Tujuh Kasus Selesai Lewat Restorative Justice, Kejari Balikpapan Dorong Penyelesaian Damai Tanpa Pengadilan

kejaksaan
Kepala Seksi Tindak Pidana Umum (Kasi Pidum) Kejari Balikpapan, Er Handaya Artha Wijaya

Balikpapan, Gerbangkaltim.com — Kejaksaan Negeri (Kejari) Balikpapan terus memperluas penerapan restorative justice (RJ) sebagai alternatif penyelesaian perkara pidana tanpa jalur pengadilan. Hingga Oktober 2025, tujuh kasus berhasil diselesaikan melalui mekanisme RJ dari delapan yang ditargetkan tahun ini.

Kepala Seksi Tindak Pidana Umum (Kasi Pidum) Kejari Balikpapan, Er Handaya Artha Wijaya, menjelaskan, penyelesaian perkara lewat RJ mencakup berbagai wilayah di Balikpapan. Salah satu yang berhasil dituntaskan adalah kasus kekerasan dalam rumah tangga (KDRT) di Kelurahan Manggar, Balikpapan Timur.

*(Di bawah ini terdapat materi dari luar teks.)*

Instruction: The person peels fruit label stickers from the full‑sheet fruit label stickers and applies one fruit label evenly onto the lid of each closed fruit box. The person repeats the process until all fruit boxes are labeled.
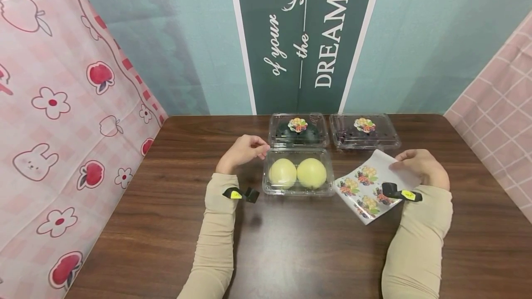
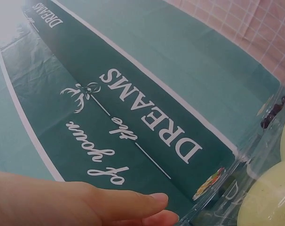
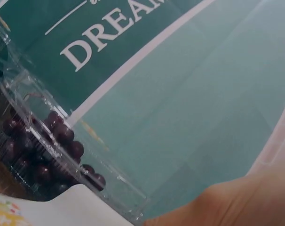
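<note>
My right hand [image 1: 424,167] pinches a white sheet of fruit stickers [image 1: 353,200] by its upper right part. Several round stickers with a fruit print show on the sheet, which hangs tilted beside the front plastic box [image 1: 299,192]. Inside this clear, lidded box lie two round, pale yellow fruits [image 1: 311,173]. At the box's upper left corner is my left hand [image 1: 245,151], fingertips right at its edge and fingers relaxed. From the left wrist, the thumb and fingers [image 2: 128,205] appear near the box, with nothing between them.
Behind the front box stands a clear box [image 1: 276,141] with dark green contents and a fruit sticker [image 1: 297,125] on its lid. Right of it, another stickered box [image 1: 390,143] holds dark grapes [image 3: 43,155]. A printed green curtain [image 1: 199,59] hangs behind the wooden table [image 1: 282,253].
</note>
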`<state>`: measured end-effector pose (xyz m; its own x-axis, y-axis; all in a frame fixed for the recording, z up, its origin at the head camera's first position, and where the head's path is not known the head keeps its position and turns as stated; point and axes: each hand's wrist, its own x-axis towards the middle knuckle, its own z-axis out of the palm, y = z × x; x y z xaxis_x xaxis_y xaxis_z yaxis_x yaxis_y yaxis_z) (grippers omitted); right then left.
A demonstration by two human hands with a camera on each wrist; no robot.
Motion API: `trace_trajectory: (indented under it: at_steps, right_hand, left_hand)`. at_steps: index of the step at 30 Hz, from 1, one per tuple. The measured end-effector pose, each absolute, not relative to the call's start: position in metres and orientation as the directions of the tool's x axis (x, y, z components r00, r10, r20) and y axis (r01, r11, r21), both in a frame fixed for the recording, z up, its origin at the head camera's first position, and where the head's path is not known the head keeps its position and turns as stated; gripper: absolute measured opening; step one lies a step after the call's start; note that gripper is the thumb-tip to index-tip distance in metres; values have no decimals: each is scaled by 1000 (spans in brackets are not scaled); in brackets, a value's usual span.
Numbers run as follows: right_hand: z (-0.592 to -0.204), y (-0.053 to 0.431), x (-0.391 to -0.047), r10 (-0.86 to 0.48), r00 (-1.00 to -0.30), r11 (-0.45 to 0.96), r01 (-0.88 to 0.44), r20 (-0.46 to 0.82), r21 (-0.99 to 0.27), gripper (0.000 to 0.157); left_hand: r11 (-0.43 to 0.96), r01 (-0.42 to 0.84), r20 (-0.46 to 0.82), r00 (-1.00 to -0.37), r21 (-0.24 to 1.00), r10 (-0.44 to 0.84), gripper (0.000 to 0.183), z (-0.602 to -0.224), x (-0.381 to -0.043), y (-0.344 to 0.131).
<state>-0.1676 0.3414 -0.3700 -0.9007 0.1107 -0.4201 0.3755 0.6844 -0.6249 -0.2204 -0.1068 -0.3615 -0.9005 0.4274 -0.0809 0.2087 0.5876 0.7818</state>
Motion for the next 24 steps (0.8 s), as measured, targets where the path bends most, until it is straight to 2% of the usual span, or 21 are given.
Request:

“Kasus tersebut sudah berakhir di tahap pencabutan perkara setelah kedua belah pihak sepakat berdamai,” ujar Handaya, Rabu (22/10/2025).

Selain tujuh perkara RJ, Kejari Balikpapan juga memfasilitasi tujuh kasus pencabutan laporan oleh korban yang memilih jalan damai. Semua proses itu difasilitasi sejak tahap pra-penuntutan, setelah jaksa mempelajari berkas perkara dari penyidik kepolisian.

Menurut Handaya, hanya perkara dengan ancaman hukuman di bawah lima tahun dan pelaku yang belum pernah terjerat pidana yang dapat diajukan RJ. Contohnya, kasus pencurian ringan, perkelahian, atau penipuan dengan kerugian di bawah Rp2,5 juta.

“Jika memenuhi syarat, jaksa akan memfasilitasi pertemuan antara pelaku dan korban, menghadirkan tokoh masyarakat, tokoh agama, aparat kepolisian, Babinsa, Bhabinkamtibmas, serta ketua RT,” jelasnya.

Forum musyawarah ini berfungsi menilai perilaku pelaku di lingkungan sosialnya sekaligus mempertimbangkan kondisi korban. Hasil kesepakatan kemudian dikirim ke Kejaksaan Tinggi untuk ditelaah dan diajukan ke Kejaksaan Agung (Kejagung) guna mendapatkan persetujuan akhir.

“Penentu akhir tetap di Kejagung. Kami di daerah hanya berperan sebagai fasilitator,” tegas Handaya.

Namun, tidak semua perkara bisa diselesaikan lewat RJ. Umumnya, kasus kekerasan atau kejahatan berat tidak masuk kriteria, kecuali jika pelaku dinilai berkelakuan baik, aktif di masyarakat, dan belum memiliki catatan kriminal.

“Kadang ada pertimbangan kemanusiaan. Kalau pelaku masih muda, menyesal, dan aktif memperbaiki diri, bisa kami ajukan,” tambahnya.

Meski begitu, Handaya menegaskan, RJ tidak berarti membebaskan pelaku, melainkan berfokus pada pemulihan hubungan dan keadilan bagi kedua pihak. Dalam beberapa kasus, korban yang awalnya menolak perdamaian akhirnya memahami tujuan RJ setelah diberikan penjelasan.

“Contohnya kasus perusahaan yang dirugikan Rp1,5 juta. Setelah difasilitasi, kedua pihak sepakat berdamai karena kerugiannya sudah diganti,” ujarnya.

Ia juga menekankan, kesempatan RJ hanya berlaku satu kali bagi setiap pelaku. Jika mengulangi perbuatan pidana, maka akan langsung diproses hukum tanpa opsi RJ.

“RJ bukan pengampunan, melainkan kesempatan memperbaiki diri. Kalau diulangi, proses hukum tetap berjalan,” tutup Handaya.